Des excès inquiétants sont en train de se développer dans le secteur
bancaire de l’ombre (shadow banking), qui pèse pour 52 trillions de
dollars. Les investisseurs risquent des pertes sérieuses à l’occasion du
prochain retournement de cycle, selon l’agence de notation DBRS.
La chasse au rendement a mené au développement des prêts à effet de
levier, des CLO et autres instruments à haut risque qui font
furieusement penser à la crise Lehman.
Si les banques ont été contraintes d’augmenter leurs réserves et sont
censées être bien plus sûres qu’en 2008, les risques ont migré vers les
poches du vaste secteur non bancaire. Le shadow banking
représente aujourd’hui 67 % d’un secteur financier qui pèse 97 trillions
de dollars.
Ce secteur prête directement de l’argent, notamment aux entreprises, comme
le secteur bancaire traditionnel, mais il n’est pas régulé aussi
strictement.
Selon DBRS, les modifications qu’a connues le secteur bancaire américain
de l’ombre représentent un risque significatif. Celui-ci est le plus
important du monde, il pèse bien plus lourd que celui de la Chine, surtout en
ce qui concerne les prêts à effet de levier. « La qualité de ces
crédits s’est détériorée », a écrit l’agence de notation.
Le marché du crédit à effet de levier a doublé depuis le pic enregistré avant
Lehman, pour atteindre aujourd’hui 1,2 trillion de dollars. Les crédits dotés
d’une protection minimale ou inexistante pour les créditeurs ont bondi de 20
à 80 %. Les prêts à effet de levier concernent des crédits accordés
à des sociétés dont l’endettement est 4 fois supérieur ou plus à leur marge
brute d’autofinancement.
La Bank of England a émis de nombreux avertissements en ce qui concerne
ces crédits.

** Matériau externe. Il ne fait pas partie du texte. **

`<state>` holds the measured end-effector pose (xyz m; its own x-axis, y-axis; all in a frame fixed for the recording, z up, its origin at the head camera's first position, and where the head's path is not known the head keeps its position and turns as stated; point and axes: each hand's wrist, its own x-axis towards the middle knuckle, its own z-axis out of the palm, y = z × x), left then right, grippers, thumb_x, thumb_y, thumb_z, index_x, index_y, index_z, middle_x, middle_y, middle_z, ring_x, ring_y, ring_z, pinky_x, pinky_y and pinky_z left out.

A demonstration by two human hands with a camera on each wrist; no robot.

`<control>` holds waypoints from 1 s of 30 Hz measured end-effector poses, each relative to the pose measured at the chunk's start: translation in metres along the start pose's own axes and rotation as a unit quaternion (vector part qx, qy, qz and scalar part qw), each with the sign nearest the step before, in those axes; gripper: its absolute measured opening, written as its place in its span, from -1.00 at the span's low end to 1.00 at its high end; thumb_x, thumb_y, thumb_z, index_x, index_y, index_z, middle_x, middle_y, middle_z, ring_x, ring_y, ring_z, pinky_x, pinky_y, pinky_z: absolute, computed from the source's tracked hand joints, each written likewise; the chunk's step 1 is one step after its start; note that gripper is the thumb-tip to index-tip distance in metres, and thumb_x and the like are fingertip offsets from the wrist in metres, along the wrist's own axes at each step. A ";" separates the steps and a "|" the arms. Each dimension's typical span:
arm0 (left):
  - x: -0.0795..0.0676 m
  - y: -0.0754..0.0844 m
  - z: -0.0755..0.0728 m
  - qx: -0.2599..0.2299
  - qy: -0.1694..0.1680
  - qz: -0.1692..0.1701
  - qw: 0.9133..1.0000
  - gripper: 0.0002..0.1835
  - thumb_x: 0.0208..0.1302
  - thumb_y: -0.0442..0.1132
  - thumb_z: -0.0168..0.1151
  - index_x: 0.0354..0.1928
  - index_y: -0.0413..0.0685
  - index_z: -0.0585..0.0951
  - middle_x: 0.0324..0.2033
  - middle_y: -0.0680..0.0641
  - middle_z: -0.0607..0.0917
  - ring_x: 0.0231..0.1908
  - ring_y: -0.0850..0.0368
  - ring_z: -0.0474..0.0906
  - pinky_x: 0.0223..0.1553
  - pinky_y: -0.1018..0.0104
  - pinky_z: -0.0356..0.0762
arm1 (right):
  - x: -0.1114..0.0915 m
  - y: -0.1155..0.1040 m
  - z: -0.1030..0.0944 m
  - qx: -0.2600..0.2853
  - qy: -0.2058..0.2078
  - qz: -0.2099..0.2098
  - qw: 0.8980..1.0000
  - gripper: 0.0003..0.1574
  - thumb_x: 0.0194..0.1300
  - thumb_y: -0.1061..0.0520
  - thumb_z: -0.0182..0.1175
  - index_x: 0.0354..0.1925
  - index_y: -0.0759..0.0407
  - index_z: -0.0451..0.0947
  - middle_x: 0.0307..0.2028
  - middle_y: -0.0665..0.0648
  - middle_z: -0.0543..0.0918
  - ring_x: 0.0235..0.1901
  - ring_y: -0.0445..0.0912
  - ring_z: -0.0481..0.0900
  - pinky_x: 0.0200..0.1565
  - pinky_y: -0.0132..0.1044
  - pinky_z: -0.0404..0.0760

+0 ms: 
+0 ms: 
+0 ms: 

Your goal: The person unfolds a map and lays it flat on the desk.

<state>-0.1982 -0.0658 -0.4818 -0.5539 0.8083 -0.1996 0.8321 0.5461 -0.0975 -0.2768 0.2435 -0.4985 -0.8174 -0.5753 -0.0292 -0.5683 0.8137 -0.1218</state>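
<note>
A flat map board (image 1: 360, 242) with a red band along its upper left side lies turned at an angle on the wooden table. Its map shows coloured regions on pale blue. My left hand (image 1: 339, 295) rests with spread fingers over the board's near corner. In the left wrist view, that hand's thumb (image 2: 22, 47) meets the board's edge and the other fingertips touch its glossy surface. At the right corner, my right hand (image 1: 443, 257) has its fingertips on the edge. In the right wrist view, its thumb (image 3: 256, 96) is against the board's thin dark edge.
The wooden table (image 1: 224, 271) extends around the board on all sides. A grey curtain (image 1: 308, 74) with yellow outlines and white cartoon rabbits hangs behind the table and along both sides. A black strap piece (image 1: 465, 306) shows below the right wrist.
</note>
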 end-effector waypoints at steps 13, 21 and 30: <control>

Alex Brazier, responsable de la stabilité
financière à la BoE, a déclaré que les entreprises utilisent des combines
comme les rachats d’actions afin d’embellir leur profil. (…)
La banque s’alarme également de la croissance des fonds fermés, qui pèsent
désormais pour 30 trillions de dollars à l’échelle mondiale. Ces fonds
détiennent souvent des actifs illiquides. Par exemple, il
faut en moyenne 297 jours pour vendre de l’immobilier commercial. Pourtant,
ces fonds promettent aux investisseurs qu’ils peuvent retirer leur argent à
tout moment. Ce qui n’est pas sans danger.
« Cela pourrait déboucher sur quelque chose de systémique »,
a déclaré cette semaine le gouverneur de la BOE, Mark Carney.
« Ces fonds sont construits sur un mensonge,
à savoir qu’il existe une liquidité quotidienne pour des actifs qui sont
fondamentalement illiquides. »
Les pièges de ce modèle ont été récemment mis en exergue lorsque des
investisseurs ont retiré pour plus de 5 milliards de dollars de 6 fonds gérés
par H20 Asset Management en raison de craintes concernant
des liens avec un magnat allemand controversé. Depuis, les retraits de ces
fonds possédés par Natixis ont été gelés. (…)
Selon DBRS, presque 2/3 de l’activité du secteur bancaire de l’ombre
concerne des « véhicules d’investissement collectifs » qui
concentrent le risque, ce qui pourrait remettre en question la stabilité financière
en cas de crise. (…)
Le montage des CLO est meilleur que celui des instruments
qui ont provoqué la crise des subprimes (CDO, obligations
adossées à des actifs). (…) Malgré tout, on ignore qui possède exactement ces
CLO, même si on sait que les caisses de retraite en ont une quantité
appréciable. « Il est difficile de savoir où réside le risque »,
admet DBRS.
Ce qui fait retentir une sonnette d’alarme Lehmanesque. En 2008,
on a ainsi découvert que la plupart des 2 trillions de crédits subprime appartenaient
à des banques européennes et à des fonds qui avaient
emprunté des dollars sur les marchés des capitaux à une maturité de 3 mois.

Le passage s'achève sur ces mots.